(EXERCISE): All lines in the records below with the word "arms" must be returned.

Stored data
--------------------------------
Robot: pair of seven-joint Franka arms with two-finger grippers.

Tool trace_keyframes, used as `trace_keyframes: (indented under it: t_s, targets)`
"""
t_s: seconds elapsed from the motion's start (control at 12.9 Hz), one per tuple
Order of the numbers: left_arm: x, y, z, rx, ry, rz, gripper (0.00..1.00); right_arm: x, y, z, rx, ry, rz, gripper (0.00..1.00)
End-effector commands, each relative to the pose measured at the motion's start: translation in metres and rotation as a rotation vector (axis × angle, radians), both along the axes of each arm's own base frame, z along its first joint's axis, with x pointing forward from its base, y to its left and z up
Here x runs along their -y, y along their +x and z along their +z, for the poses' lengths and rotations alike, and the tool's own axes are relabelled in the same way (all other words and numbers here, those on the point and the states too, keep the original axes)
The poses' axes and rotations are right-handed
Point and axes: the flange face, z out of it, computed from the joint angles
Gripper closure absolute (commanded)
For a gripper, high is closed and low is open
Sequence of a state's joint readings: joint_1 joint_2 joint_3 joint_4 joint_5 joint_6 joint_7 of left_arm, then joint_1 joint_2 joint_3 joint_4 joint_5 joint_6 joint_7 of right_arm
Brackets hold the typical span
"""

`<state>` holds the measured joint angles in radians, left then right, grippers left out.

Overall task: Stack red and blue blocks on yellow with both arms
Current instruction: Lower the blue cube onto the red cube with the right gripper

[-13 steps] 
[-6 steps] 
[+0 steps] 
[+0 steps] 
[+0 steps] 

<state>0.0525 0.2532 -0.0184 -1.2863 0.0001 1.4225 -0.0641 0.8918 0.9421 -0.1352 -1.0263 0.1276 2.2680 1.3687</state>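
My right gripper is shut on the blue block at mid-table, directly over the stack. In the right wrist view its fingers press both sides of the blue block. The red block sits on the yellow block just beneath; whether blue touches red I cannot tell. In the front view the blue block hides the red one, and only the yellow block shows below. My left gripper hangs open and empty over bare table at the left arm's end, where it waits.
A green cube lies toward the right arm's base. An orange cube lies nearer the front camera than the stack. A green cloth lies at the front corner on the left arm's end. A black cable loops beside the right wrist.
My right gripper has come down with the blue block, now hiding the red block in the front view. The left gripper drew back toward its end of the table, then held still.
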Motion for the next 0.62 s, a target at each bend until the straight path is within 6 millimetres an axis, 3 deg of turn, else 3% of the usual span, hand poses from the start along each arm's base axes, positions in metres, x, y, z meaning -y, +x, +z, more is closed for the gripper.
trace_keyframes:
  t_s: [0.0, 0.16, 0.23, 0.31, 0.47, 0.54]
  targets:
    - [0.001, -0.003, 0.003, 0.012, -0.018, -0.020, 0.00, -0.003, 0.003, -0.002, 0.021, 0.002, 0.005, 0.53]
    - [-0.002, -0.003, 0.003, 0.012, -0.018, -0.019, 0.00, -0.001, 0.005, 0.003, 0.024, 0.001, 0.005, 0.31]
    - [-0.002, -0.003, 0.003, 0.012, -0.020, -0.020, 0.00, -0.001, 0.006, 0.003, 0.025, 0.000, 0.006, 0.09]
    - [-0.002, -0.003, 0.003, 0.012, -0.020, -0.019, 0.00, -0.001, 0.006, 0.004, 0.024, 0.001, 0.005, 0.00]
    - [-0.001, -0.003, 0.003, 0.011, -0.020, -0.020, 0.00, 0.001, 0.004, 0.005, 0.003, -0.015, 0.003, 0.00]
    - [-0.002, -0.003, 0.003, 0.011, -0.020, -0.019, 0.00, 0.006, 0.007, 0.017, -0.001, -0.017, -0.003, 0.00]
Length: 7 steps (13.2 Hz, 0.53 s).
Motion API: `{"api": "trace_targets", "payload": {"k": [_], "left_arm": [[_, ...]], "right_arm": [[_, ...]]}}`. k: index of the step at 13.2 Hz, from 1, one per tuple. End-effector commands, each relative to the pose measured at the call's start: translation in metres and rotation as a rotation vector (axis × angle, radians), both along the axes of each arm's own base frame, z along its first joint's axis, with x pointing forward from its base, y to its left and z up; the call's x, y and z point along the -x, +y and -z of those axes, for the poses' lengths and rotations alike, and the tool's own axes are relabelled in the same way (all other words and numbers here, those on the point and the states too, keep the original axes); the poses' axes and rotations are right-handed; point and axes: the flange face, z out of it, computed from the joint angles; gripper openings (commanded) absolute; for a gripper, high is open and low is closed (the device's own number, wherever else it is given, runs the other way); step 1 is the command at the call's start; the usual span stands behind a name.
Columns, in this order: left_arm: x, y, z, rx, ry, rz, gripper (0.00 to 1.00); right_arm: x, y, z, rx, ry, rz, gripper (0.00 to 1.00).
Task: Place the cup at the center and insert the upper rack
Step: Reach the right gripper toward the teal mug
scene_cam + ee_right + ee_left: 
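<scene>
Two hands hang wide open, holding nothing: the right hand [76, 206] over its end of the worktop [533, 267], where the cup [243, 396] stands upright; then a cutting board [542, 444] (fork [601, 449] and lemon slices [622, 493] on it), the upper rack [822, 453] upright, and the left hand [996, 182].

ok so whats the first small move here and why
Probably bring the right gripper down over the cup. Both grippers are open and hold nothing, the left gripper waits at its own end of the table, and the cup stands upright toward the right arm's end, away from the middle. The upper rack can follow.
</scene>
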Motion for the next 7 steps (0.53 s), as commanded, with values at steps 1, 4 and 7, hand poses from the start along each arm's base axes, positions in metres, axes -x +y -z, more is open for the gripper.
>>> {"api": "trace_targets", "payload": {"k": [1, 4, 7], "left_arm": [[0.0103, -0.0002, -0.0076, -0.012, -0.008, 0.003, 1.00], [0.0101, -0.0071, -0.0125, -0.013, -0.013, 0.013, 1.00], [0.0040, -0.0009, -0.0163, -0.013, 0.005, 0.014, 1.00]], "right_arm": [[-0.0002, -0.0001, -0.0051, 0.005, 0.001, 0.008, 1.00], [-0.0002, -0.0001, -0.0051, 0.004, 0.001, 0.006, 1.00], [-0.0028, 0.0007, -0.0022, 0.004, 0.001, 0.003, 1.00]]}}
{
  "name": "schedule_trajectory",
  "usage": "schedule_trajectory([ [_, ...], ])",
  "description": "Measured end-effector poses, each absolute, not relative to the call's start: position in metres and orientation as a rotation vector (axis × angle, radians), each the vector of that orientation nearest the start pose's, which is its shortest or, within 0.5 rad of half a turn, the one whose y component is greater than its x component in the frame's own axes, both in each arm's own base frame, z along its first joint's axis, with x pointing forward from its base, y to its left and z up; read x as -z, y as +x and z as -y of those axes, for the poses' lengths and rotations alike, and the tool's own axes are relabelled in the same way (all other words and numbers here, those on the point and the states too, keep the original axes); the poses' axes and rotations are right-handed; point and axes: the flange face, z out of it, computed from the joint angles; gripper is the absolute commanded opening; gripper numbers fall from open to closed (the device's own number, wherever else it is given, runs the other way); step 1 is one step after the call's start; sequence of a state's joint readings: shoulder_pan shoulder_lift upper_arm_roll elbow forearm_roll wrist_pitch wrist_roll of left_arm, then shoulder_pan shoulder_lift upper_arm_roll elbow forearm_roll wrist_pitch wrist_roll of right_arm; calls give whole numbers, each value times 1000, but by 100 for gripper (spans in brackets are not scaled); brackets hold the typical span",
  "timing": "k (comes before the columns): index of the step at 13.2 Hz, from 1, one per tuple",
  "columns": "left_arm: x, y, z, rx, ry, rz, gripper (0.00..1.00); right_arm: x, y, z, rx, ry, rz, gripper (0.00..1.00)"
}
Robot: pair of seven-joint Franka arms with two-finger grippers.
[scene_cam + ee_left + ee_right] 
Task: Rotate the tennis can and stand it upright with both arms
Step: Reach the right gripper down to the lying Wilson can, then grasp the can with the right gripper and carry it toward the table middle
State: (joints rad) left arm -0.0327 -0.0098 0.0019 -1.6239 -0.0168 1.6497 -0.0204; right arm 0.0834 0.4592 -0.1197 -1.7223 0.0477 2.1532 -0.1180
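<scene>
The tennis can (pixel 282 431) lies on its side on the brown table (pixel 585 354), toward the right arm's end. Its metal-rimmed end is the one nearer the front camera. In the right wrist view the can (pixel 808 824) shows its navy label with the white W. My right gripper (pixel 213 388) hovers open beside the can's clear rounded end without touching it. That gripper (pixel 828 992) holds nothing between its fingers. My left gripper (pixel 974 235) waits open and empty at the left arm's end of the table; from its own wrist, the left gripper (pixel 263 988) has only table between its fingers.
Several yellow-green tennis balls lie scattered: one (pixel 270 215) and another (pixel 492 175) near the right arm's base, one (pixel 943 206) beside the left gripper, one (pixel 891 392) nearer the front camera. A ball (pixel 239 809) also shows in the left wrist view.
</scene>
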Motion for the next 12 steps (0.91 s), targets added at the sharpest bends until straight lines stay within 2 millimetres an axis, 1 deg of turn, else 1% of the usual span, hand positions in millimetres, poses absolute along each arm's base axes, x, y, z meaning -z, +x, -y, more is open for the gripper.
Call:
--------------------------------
(ANSWER):
Robot: pair of seven-joint Franka arms with two-finger grippers.
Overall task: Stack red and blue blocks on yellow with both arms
Robot: pair of seven-joint Franka arms with two-finger grippers.
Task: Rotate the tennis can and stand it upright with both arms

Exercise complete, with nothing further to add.